**THE TASK**
Print the first line of the material below and each line after it, exactly as written, ending with the line that contains "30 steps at".

**GIVEN DATA**

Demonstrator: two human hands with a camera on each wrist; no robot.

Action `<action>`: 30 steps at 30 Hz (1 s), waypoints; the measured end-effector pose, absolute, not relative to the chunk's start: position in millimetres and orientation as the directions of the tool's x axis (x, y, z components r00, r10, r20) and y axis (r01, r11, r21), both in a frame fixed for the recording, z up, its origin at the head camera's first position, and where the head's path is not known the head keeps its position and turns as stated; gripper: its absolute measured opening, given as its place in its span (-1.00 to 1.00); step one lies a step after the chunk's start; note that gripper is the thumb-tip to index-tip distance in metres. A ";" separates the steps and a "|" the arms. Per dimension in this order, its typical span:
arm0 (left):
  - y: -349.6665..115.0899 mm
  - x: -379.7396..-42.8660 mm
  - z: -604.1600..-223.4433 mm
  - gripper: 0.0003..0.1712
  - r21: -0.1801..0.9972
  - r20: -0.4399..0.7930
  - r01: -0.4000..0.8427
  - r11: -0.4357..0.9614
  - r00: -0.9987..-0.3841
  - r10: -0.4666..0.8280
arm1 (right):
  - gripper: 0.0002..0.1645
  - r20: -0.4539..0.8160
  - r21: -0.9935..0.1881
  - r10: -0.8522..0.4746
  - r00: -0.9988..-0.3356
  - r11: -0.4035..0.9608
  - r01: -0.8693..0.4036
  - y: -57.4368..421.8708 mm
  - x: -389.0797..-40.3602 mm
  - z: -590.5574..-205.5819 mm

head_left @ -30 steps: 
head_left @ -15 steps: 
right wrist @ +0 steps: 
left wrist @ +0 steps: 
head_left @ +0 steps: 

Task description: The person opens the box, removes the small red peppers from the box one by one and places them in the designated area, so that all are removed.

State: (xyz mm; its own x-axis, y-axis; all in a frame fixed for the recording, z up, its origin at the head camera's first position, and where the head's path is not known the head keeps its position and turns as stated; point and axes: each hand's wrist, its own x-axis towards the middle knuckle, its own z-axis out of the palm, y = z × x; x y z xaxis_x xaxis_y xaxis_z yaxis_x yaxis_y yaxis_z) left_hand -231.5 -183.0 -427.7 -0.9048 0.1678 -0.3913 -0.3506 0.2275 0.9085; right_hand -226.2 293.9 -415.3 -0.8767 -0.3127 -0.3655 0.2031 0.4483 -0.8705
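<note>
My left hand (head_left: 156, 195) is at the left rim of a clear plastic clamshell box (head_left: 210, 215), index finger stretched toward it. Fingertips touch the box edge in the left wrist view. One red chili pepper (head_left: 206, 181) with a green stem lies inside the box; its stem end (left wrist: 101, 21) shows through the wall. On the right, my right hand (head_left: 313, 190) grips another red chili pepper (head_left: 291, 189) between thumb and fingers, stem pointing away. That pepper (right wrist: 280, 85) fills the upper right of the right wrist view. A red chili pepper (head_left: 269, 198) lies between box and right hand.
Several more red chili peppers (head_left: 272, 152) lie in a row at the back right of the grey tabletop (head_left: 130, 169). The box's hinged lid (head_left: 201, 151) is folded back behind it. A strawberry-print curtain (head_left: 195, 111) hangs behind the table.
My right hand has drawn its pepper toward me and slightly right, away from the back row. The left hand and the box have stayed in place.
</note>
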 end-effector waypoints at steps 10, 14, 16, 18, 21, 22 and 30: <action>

**WRITTEN ANSWER**
Demonstrator: two human hands with a camera on each wrist; no robot.

Action `<action>`: 30 steps at 30 Hz (1 s), waypoints; the measured end-effector pose, absolute, not relative to the chunk's start: position in millimetres and orientation as the directions of the tool's x axis (x, y, z components r00, r10, r20) and y axis (r01, r11, r21), both in a frame fixed for the recording, z up, its origin at the head camera's first position, and where the head's path is not known the head keeps its position and turns as stated; gripper: its absolute measured opening, given as its place in its span (-1.00 to 1.00); step one lies a step after the chunk's start; note that gripper is the thumb-tip to index-tip distance in metres. A ";" separates the steps and a "|" the arms. Per dimension in this order, its typical span:

Nothing else belongs in the answer.